- [Try it]
All lines holding the string "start" should be copied from the data below.

- [Exercise inputs]

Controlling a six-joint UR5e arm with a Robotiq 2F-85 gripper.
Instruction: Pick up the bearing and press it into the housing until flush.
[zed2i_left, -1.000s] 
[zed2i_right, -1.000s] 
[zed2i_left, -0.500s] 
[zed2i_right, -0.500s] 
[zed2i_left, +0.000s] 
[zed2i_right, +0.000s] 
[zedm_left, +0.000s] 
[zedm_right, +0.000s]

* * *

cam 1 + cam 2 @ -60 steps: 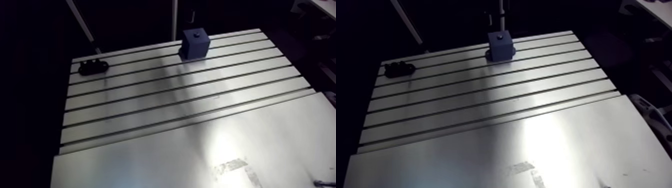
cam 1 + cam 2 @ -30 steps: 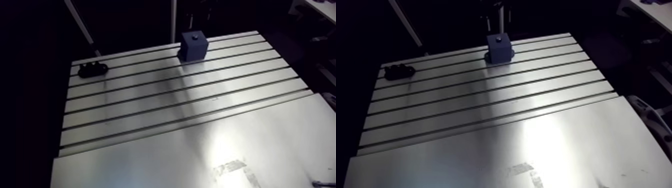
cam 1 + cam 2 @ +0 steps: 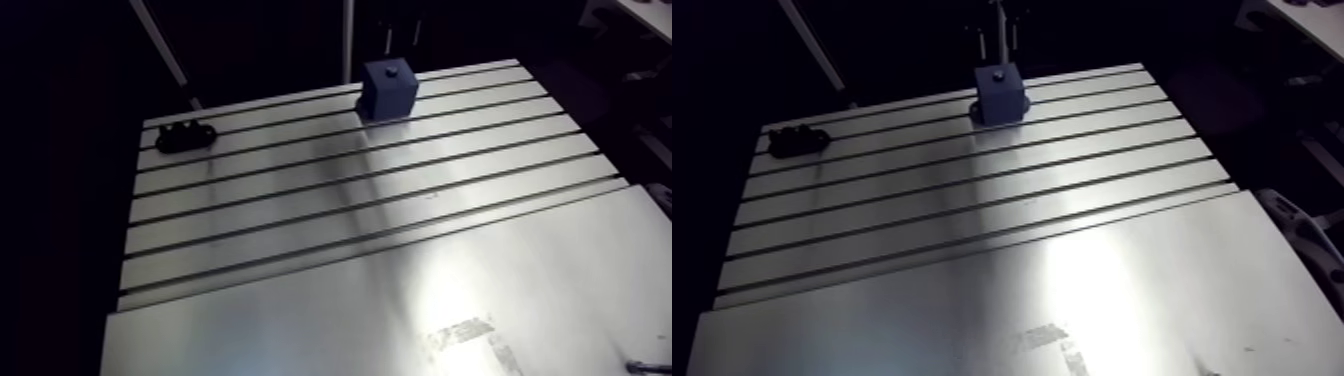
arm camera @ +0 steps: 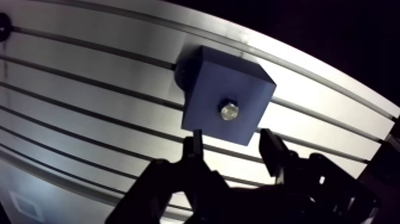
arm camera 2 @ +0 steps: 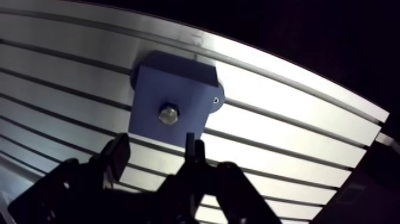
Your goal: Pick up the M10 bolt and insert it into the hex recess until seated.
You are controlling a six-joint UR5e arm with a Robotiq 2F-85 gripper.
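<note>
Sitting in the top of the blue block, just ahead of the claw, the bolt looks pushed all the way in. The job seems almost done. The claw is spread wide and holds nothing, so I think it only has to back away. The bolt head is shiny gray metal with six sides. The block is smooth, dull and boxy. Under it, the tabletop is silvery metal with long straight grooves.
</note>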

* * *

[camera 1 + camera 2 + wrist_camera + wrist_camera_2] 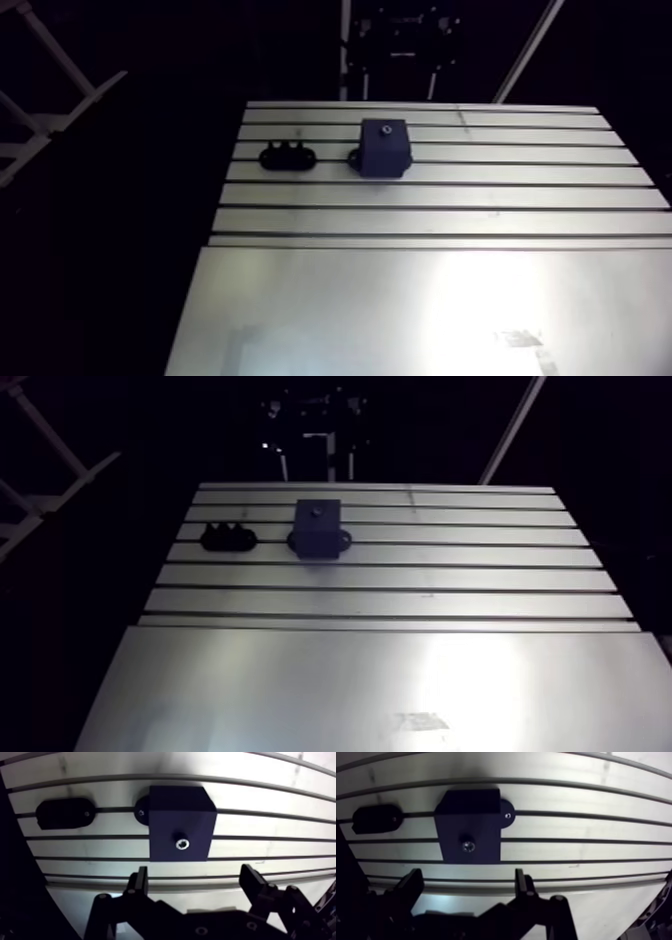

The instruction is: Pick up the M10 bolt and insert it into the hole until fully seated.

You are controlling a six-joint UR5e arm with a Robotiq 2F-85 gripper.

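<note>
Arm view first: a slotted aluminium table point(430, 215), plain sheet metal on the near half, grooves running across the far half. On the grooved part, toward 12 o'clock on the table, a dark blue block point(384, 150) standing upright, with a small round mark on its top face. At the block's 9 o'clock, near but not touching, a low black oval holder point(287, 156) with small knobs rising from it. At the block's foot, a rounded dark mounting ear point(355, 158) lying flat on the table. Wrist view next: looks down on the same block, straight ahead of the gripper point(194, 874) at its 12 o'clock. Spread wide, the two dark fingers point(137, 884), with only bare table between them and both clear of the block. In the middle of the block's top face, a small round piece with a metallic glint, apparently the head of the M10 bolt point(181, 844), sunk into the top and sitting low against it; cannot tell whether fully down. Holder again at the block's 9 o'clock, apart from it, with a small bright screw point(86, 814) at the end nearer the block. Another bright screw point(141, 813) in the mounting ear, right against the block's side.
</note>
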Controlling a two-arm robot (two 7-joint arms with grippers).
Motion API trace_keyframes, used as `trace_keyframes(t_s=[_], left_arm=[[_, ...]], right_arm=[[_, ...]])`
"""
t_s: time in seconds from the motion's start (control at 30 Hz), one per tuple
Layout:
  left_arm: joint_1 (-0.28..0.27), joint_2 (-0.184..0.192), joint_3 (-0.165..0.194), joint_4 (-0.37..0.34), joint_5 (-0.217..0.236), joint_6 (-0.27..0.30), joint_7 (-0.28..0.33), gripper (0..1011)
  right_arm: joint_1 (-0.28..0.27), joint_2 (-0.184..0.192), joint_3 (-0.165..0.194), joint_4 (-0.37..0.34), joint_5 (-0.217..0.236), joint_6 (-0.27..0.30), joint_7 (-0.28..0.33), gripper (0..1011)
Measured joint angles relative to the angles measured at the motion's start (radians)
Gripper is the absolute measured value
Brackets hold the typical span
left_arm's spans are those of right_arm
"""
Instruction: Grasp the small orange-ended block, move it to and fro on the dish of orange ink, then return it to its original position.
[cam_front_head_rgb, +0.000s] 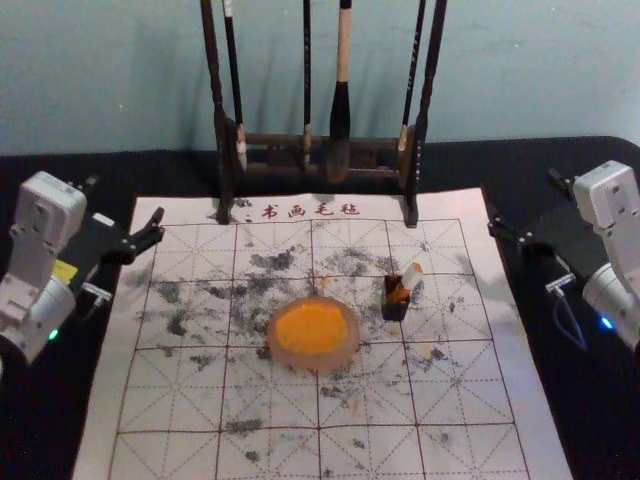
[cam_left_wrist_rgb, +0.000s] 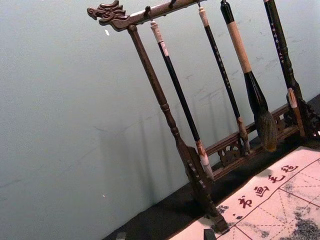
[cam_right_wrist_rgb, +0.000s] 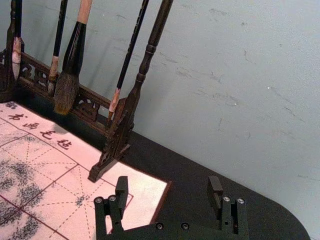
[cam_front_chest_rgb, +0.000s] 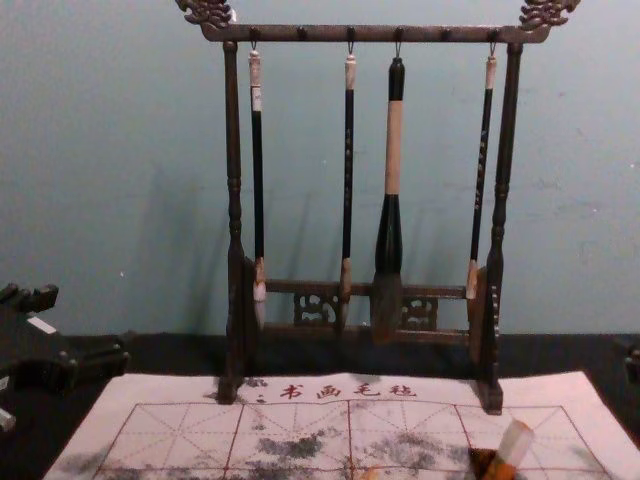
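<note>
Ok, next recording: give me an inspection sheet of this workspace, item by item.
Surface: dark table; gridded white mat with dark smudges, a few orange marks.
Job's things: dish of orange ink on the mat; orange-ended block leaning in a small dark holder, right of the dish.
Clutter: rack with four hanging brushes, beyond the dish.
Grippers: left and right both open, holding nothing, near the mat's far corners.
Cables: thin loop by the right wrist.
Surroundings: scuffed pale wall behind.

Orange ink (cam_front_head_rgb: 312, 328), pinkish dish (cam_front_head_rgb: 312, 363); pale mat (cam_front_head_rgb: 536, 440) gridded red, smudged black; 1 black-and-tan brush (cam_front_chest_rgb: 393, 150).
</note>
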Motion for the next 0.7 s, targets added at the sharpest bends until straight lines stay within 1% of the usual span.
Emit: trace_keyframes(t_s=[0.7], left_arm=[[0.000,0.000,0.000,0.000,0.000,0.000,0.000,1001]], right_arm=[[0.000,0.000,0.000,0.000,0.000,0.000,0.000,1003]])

- [Output of the exercise]
t_s: time in seconds from the motion's start (control at 30 Hz), one per tuple
Measured joint angles relative to the angles measured at the motion's start (radians)

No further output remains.